=== WORK ORDER ===
If a line in the data below contains the word "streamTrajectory", copy it out.

/---

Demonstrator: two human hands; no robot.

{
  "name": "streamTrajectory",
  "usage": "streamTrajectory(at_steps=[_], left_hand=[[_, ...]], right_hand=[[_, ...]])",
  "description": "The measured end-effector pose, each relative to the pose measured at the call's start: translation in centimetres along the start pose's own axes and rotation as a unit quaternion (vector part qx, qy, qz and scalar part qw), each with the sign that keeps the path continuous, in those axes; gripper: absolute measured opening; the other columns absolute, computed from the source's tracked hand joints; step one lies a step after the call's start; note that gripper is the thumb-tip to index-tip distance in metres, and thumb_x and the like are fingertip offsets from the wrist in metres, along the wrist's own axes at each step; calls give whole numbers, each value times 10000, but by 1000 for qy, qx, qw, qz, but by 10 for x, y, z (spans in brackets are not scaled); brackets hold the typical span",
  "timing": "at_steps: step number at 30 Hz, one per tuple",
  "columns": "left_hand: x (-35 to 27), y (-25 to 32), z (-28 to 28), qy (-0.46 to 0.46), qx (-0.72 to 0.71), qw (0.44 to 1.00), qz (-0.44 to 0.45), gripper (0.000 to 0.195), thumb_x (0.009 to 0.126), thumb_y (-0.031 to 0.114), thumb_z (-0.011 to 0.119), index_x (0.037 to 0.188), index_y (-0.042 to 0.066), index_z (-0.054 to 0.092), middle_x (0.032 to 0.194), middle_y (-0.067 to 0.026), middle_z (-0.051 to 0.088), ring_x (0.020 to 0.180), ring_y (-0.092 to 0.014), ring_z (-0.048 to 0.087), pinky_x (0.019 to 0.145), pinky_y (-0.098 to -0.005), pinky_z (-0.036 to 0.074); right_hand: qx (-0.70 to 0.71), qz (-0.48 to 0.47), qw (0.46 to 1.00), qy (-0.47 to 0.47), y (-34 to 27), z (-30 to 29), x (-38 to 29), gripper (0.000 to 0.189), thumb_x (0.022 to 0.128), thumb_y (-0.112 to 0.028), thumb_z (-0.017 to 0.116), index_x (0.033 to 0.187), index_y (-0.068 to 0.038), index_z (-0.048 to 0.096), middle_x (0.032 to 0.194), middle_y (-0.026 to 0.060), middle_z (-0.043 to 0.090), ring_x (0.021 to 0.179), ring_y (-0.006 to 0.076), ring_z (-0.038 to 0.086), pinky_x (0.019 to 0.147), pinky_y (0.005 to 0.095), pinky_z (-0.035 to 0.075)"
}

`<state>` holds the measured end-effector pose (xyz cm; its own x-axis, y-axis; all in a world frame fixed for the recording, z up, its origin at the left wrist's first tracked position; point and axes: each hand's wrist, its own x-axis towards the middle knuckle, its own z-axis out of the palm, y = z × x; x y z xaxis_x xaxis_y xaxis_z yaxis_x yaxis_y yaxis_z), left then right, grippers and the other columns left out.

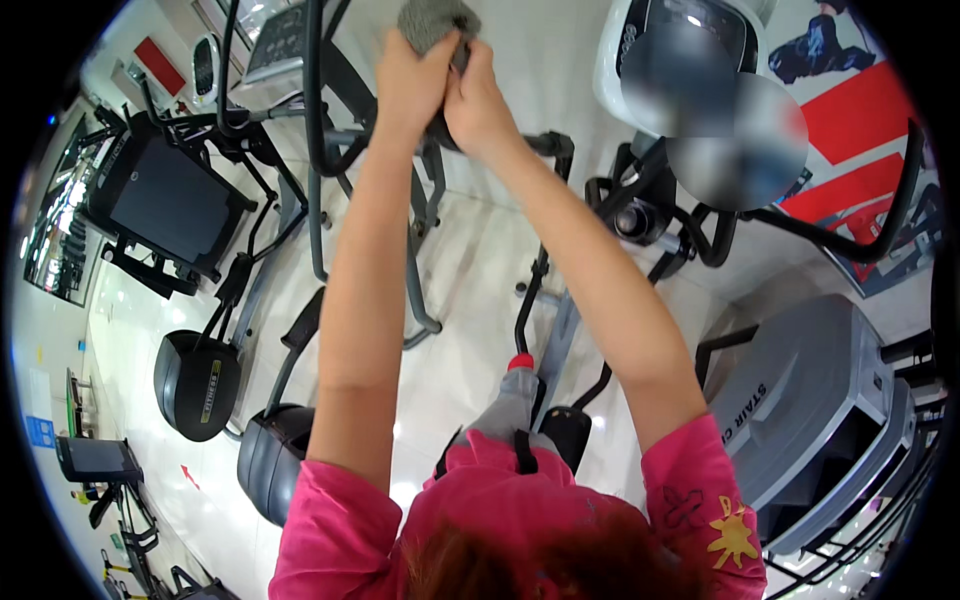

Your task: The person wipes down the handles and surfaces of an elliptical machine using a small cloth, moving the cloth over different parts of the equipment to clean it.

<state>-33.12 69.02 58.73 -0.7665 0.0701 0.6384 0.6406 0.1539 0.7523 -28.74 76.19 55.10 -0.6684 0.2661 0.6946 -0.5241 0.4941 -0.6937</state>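
At the top of the view a grey cloth (433,28) is bunched up between my two hands, over the white floor and parts of an exercise machine. My left hand (409,90) grips its lower left side, thumb pressed inward. Close against it, my right hand (480,105) pinches the cloth's lower right end. Both arms stretch far out in front of me. Behind my wrists runs a dark machine bar (442,135); whether my hands touch it I cannot tell.
Left of my arms stand elliptical trainers with black handlebars (313,90) and a treadmill (169,195). To the right are a machine console (615,60), a curved black handle (892,225) and a grey stair climber (802,397). A pedal arm (529,300) reaches down near my leg.
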Motion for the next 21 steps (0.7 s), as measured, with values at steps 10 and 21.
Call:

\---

=== ANSWER TO THE PROBLEM ===
  "name": "streamTrajectory",
  "usage": "streamTrajectory(at_steps=[_], left_hand=[[_, ...]], right_hand=[[_, ...]])",

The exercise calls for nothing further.